Only the lines of the data below from the one with "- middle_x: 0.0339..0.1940" through the one with "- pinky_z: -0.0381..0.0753" are wanted. Repeat them exactly.
[[ Information provided, beginning ]]
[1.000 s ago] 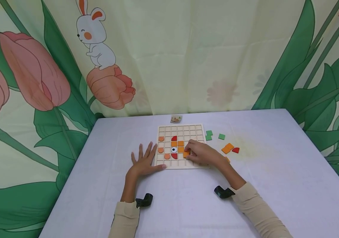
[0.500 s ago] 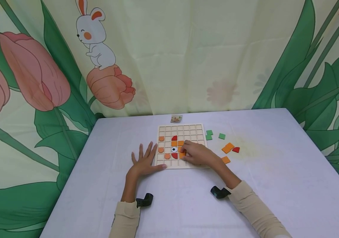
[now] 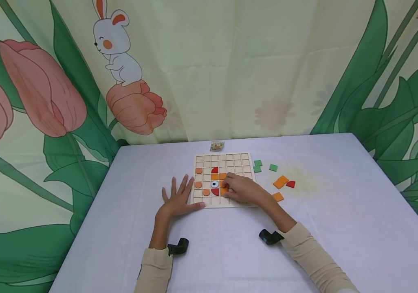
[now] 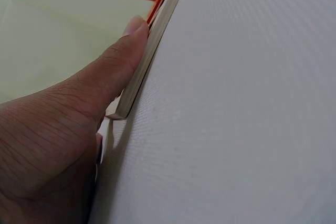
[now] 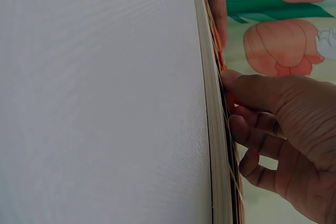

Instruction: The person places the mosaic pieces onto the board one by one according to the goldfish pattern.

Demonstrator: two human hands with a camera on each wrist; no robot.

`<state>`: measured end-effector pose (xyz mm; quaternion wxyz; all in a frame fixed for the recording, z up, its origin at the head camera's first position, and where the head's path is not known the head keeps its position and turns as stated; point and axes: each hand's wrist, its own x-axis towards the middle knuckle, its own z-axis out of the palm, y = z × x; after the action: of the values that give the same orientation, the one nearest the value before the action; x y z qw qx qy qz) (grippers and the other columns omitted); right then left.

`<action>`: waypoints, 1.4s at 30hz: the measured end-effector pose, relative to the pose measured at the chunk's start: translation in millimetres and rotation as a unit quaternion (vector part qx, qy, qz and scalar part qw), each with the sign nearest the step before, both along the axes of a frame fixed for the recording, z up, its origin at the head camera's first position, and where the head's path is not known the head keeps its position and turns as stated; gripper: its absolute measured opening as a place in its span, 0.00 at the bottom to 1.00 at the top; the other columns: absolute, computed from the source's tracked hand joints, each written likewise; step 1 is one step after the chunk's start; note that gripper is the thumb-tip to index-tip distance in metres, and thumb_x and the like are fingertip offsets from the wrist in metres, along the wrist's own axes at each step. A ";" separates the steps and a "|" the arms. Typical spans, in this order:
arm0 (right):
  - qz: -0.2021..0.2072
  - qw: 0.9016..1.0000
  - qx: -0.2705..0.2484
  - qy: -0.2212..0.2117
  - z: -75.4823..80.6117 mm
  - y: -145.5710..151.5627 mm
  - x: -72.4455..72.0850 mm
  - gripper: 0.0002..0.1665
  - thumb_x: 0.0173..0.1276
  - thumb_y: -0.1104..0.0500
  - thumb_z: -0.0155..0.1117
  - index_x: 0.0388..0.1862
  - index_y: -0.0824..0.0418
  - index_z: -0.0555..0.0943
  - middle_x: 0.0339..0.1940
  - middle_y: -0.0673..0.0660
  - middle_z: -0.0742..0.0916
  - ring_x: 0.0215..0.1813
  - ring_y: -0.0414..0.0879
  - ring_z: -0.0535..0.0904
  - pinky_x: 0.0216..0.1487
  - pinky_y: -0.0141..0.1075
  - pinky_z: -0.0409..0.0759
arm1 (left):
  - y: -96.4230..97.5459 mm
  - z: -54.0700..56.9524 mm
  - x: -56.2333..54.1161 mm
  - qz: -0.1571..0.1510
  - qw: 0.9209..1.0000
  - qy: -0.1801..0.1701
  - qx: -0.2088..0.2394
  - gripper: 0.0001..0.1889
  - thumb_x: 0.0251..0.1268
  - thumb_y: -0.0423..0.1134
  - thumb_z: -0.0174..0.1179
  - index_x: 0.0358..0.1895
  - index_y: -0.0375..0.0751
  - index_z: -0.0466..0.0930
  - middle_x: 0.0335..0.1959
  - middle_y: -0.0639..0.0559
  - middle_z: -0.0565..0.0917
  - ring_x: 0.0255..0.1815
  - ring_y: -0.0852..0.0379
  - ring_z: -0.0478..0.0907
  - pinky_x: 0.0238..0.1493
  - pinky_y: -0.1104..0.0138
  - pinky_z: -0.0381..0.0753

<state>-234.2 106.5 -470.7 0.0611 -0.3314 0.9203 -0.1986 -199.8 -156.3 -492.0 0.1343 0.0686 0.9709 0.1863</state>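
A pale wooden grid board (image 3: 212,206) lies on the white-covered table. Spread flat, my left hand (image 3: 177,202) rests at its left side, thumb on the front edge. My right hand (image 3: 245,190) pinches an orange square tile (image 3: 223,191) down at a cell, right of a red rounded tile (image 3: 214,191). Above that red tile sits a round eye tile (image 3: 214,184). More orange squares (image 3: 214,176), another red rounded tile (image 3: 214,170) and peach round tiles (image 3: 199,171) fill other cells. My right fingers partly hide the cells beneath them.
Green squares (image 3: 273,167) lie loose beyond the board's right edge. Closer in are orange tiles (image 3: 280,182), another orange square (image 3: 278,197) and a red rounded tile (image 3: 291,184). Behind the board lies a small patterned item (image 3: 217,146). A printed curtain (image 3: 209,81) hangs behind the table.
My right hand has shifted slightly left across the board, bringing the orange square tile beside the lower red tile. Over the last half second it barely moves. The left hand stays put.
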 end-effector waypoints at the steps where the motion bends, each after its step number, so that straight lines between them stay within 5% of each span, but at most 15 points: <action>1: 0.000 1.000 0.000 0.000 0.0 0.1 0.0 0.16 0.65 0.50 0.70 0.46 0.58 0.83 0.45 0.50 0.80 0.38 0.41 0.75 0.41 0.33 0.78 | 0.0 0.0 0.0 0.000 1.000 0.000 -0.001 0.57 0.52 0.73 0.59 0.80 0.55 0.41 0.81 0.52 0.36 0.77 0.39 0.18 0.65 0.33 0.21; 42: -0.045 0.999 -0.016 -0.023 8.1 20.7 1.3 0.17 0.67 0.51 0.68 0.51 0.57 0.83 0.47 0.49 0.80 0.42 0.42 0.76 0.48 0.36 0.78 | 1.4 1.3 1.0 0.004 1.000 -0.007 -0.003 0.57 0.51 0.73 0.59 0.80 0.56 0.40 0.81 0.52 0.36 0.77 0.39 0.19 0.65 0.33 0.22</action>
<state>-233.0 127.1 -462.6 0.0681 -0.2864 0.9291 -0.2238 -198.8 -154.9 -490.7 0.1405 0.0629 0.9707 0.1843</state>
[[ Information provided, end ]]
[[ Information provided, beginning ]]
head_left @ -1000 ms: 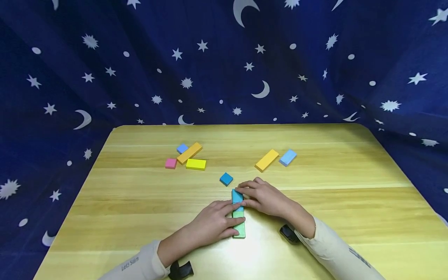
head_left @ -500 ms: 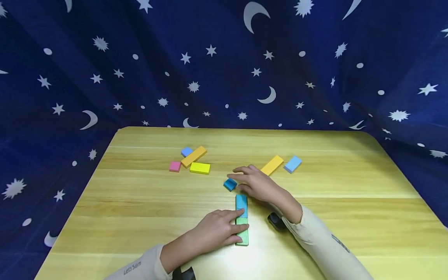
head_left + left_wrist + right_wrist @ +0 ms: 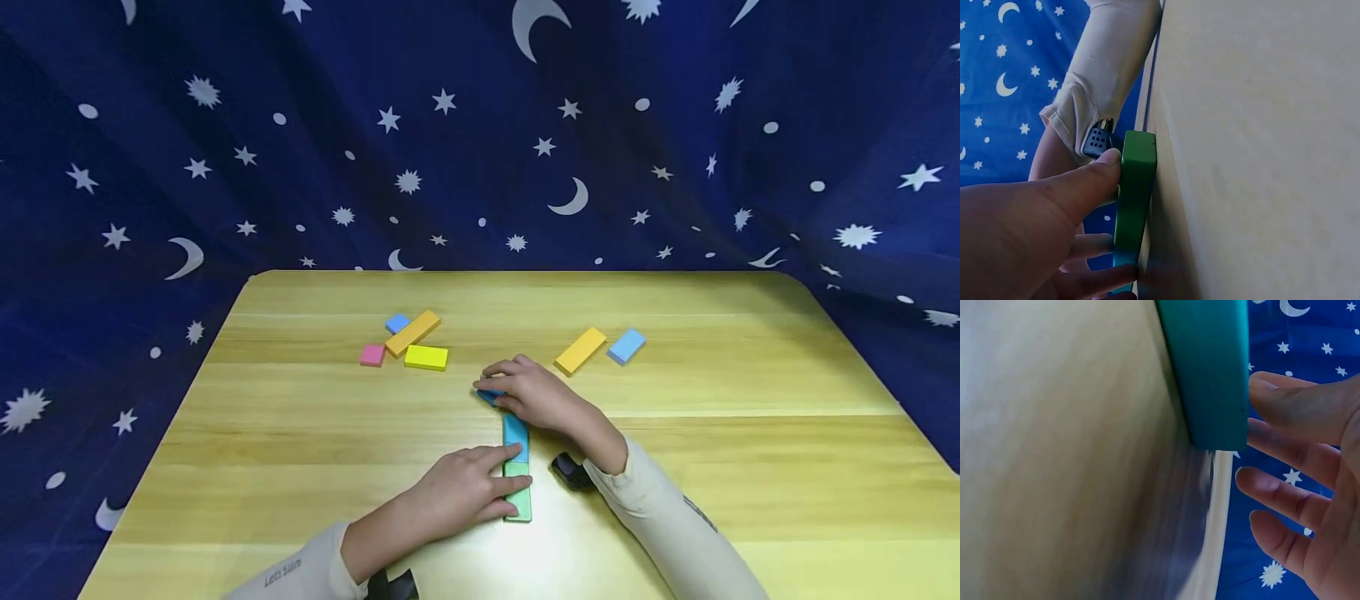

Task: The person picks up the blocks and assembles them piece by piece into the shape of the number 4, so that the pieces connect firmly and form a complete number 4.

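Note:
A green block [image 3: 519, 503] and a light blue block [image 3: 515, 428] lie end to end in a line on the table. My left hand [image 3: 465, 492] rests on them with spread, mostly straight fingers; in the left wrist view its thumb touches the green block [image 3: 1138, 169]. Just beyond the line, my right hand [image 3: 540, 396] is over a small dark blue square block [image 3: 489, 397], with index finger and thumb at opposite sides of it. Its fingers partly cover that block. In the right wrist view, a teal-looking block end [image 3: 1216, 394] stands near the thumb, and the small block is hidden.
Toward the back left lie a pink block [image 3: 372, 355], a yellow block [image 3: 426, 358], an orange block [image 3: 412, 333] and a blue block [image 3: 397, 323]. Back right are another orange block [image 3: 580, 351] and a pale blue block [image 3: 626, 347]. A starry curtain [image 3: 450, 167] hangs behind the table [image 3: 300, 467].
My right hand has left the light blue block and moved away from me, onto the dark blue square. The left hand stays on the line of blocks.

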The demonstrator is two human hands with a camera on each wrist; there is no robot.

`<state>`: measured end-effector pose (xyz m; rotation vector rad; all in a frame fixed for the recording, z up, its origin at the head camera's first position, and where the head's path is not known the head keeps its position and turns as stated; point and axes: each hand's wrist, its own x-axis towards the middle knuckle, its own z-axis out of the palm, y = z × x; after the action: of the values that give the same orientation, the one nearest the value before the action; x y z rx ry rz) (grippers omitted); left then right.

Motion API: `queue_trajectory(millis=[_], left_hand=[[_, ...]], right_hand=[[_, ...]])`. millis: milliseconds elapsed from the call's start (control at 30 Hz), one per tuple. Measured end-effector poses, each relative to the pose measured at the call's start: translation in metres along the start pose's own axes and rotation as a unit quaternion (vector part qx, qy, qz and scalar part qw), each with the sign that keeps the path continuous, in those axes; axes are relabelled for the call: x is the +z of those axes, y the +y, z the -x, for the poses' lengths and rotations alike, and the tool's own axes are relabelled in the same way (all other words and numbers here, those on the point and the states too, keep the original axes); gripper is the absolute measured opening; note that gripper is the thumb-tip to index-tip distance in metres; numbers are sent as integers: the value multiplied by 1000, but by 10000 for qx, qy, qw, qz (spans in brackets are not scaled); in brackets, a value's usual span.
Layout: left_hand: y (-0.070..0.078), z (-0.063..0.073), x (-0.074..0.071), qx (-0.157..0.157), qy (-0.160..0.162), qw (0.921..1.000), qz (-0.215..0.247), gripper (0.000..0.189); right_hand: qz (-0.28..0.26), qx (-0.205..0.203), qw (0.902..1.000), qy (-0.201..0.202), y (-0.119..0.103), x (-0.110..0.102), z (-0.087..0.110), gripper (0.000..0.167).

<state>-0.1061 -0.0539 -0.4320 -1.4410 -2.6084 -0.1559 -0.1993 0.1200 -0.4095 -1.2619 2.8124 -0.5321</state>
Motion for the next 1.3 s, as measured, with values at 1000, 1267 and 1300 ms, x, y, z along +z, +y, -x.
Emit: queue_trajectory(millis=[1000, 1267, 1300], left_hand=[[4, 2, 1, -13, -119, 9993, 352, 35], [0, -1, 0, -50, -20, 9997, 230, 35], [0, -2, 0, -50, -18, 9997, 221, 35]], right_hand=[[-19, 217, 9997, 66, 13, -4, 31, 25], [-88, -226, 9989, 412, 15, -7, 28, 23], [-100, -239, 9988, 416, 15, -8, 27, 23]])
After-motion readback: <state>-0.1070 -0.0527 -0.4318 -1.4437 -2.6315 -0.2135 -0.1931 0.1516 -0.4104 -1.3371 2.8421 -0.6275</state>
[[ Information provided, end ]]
#### Response:
  - middle_x: 0.0339..0.1940
  - middle_y: -0.0673..0.0660
  - middle_z: -0.0742..0.0916
  - ring_x: 0.0215..0.1813
  - ring_y: -0.0414..0.0879
  - ring_z: -0.0535..0.0904
  - pinky_x: 0.0216..0.1487
  - pinky_y: -0.0141..0.1075
  - pinky_z: -0.0409..0.0759
arm1 (left):
  - y: -96.4230..97.5459 mm
  - z: -54.0700..56.9524 mm
  - x: -56.2333..54.1161 mm
  - qz: -0.1571..0.1510
  - qw: 0.9209..1.0000
  - qy: -0.1801..0.1701
  - qx: -0.2088..0.2394
  - gripper: 0.0001..0.1889
  - thumb_x: 0.0251..0.1268
  - thumb_y: -0.0423..0.1134
  - thumb_z: -0.0174..0.1179
  - index_x: 0.0358..0.1895
  - index_y: -0.0375..0.0751
  - index_z: -0.0466..0.0930
  - middle_x: 0.0335..0.1959
  - middle_y: -0.0639..0.0559
  - middle_z: -0.0565..0.0917
  - ring_x: 0.0255..0.1815
  - ring_y: -0.0852..0.0379
  - ring_z: -0.0478..0.0907
  - pinky_x: 0.0238..0.1493
  - pinky_y: -0.1104..0.0138
  - pinky_z: -0.0381..0.0753

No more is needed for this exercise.